I've 'done' Oxton Secret Gardens' (right) a couple of times - where poets leap out from the rhododendrons at unsuspecting garden-lovers. After I had one irate chap going on at me for '...coming in here with your sonnetts and your villanelles and messing up the geraniums...' (I'm paraphrasing) I'm probably not doing that one this year, because here's the thing: Not everyone (whisper it) likes poetry.
Much Wenlock is different. It's a poetry festival, see - they'll be expecting poems and that's what they'll get! Last year they had a groovy giant knitted poem, sculptures made out of books and a Poet Tree where you hung your smaller works.

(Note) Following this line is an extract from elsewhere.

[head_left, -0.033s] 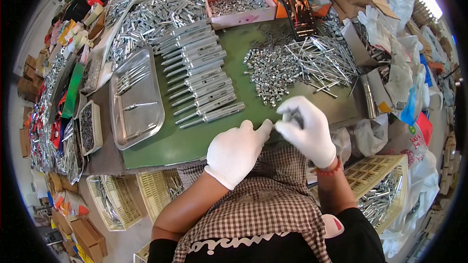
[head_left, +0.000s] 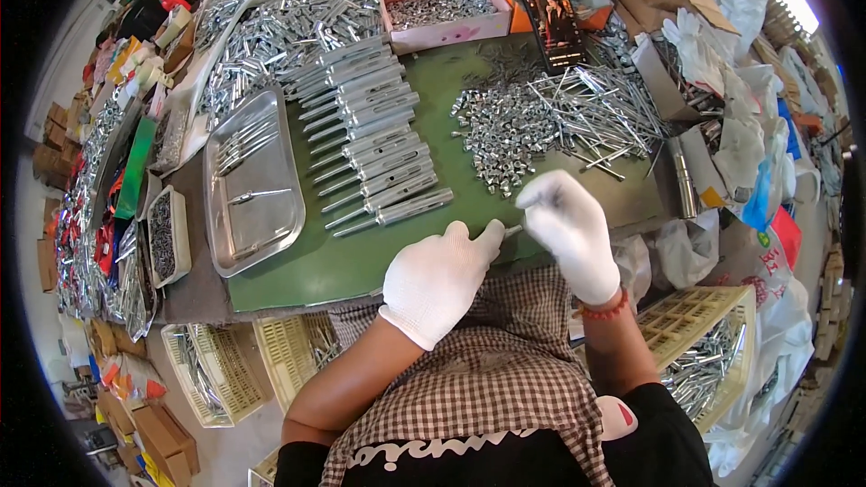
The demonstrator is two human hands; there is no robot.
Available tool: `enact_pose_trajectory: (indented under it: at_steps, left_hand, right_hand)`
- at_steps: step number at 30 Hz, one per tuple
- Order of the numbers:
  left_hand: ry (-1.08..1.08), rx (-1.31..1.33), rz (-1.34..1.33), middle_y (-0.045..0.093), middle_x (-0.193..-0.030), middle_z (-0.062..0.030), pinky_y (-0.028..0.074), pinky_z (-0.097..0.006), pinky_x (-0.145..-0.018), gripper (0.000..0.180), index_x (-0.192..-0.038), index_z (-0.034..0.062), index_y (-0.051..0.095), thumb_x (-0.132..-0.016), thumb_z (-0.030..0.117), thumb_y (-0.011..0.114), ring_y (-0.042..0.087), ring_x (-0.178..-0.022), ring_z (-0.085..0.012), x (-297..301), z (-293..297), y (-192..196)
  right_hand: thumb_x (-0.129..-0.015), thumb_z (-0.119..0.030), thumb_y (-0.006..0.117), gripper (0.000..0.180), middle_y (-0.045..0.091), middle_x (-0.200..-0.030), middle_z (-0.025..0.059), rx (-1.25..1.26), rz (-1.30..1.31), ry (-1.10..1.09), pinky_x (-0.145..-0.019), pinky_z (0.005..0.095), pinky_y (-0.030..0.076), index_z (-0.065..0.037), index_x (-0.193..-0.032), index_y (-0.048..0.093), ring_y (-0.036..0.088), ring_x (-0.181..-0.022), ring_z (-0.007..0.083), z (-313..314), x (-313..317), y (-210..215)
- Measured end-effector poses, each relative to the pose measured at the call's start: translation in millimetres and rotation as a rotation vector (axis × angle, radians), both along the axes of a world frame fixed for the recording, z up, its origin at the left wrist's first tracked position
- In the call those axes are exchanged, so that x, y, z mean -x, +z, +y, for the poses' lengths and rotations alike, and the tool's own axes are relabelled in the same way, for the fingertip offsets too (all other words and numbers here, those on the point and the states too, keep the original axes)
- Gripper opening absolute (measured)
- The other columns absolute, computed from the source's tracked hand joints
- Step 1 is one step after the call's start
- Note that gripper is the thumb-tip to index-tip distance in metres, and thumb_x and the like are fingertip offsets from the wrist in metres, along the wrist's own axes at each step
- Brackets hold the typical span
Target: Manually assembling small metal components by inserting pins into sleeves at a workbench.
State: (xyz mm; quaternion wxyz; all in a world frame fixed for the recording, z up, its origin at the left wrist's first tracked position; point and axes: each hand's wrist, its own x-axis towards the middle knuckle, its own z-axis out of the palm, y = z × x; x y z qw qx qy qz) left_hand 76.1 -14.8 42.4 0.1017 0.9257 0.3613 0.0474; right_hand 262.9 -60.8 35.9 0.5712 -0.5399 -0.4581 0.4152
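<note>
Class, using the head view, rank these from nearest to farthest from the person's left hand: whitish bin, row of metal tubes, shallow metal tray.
From the left hand:
1. Row of metal tubes, ahead-left.
2. Shallow metal tray, left of the tubes.
3. Whitish bin, left of the tray.

The head view comes from the left of two fisheye cameras worn side by side on the person's head. It looks steeply down and a little forward, upright and unmirrored. The tabletop [head_left: 316,269] spreads across the middle, its far side toward the top. Left hand [head_left: 440,287] and right hand [head_left: 568,233] lie near the lens, just below centre; the apron [head_left: 487,388] and forearms [head_left: 347,388] enter from the lower edge. The lens reaches wide, taking in crates [head_left: 699,320] below tabletop height and bending straight edges toward a dark, round rim.
</note>
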Motion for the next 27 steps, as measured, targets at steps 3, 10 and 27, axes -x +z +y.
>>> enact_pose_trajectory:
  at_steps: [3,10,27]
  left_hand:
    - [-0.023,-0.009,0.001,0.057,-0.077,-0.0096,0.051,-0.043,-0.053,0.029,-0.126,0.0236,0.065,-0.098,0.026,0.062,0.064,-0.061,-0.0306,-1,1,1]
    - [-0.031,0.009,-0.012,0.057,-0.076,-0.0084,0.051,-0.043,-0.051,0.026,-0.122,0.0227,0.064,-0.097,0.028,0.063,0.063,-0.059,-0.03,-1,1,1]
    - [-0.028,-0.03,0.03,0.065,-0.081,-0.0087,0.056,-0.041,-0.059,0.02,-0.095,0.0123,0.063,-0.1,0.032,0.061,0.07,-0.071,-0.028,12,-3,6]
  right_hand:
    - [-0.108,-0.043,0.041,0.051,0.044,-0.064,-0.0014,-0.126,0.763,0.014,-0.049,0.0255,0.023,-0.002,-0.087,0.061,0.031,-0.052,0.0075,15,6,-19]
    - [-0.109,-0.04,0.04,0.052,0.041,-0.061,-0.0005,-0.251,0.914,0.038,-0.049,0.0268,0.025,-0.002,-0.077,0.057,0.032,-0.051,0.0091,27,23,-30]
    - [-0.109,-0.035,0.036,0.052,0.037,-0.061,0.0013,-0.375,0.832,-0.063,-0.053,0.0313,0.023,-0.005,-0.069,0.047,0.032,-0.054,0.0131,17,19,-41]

But without that context, I confess I'm wary of spouting in the streets. (Apart from that time, giddy from the Glam Slam in my 2nd Most Glamourous Poet in Liverpool' sash, I did an impromptu recitation on the platform of Central Station, Liverpool.)
Faced with a clerihew or sestina, some people will quite literally run away (except the captive audience in the queue of Much Wenlock's famous butcher shop, who don't want to lose their place and will suffer anything). And if everyone involved doesn't do their best, most accessible poems, won't it just confirm people's worst opinions of poetry? Doesn't it then become the opposite of evangelism?
What do you think? Would you be delighted or provoked to mindless violence if you were accosted by a poet in the street?